Speculative execution

In a speculative execution processor idle resources are used to perform forward for a potential future state of the program flow calculation and kept results.

Background

Speculative execution is an implementation of the Eager execution ( dt: eager evaluation) evaluation strategy, the opposite of lazy evaluation, at the processor level. Thus, it is the processor allows users to continously perform multiple commands in parallel to work more effectively and faster.
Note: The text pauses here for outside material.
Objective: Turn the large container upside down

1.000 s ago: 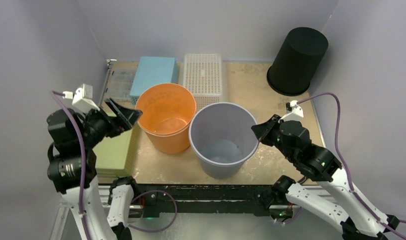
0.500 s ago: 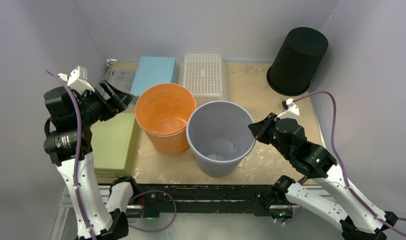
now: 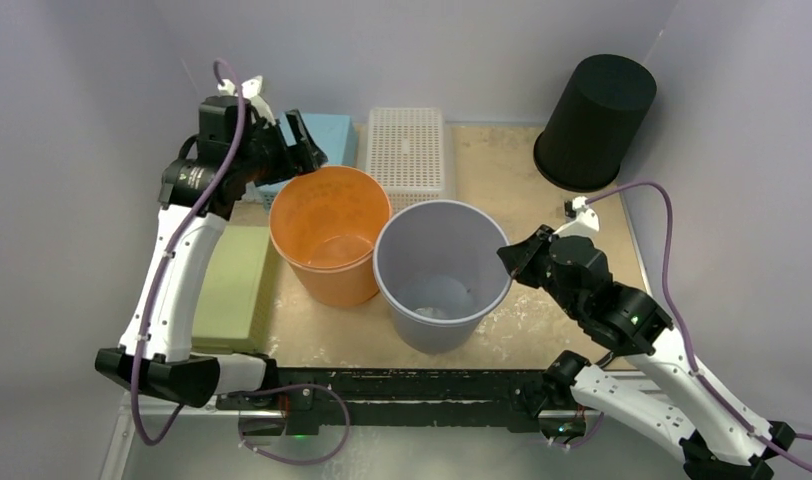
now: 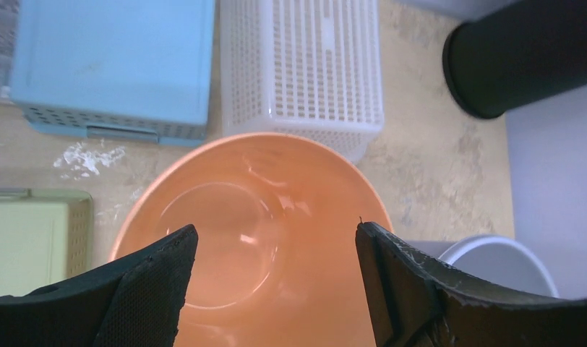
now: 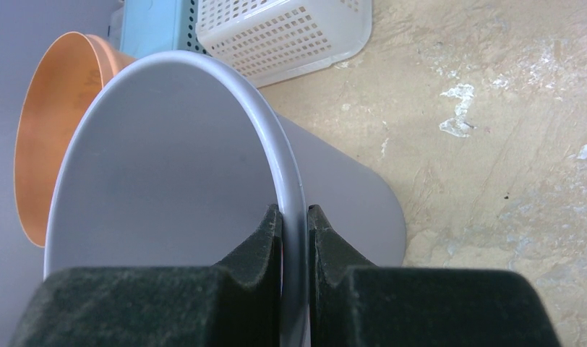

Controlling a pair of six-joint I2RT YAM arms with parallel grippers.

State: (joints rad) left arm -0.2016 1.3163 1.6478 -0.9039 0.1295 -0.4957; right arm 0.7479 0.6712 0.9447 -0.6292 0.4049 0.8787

This also became introduced to the ever- present parallel processor resources ( multiple pipelines etc. ), effective utilization.

Technology

In a speculative execution of the following program steps are executed in phases in which the processor is not fully utilized, ( in the program flow future) examined for their feasibility with the aim of finding the most likely path of the program flow. The most likely execution path is followed and the results are cached as " Speculative results ". If the program has arrived at the point where it needs the results, they are already there, it does not have to wait for a possibly lengthy calculation. The zwischengepeicherten results are read out and the matching performed, the others are discarded. This " thinking ahead " of the processor whose performance is also used in phases of lower capacity to relieve him later at high utilization.

Disadvantages

A disadvantage of this technique is that calculations on execution paths that turn out to be false speculation also included in the energy balance. These calculations do not contribute to computing power and thus have the computing power per watt efficiency reduced. For mobile computing systems such as laptops this can be relevant for the autonomous operation time, which is why, for example, the Intel Atom processor was developed deliberately without this technology.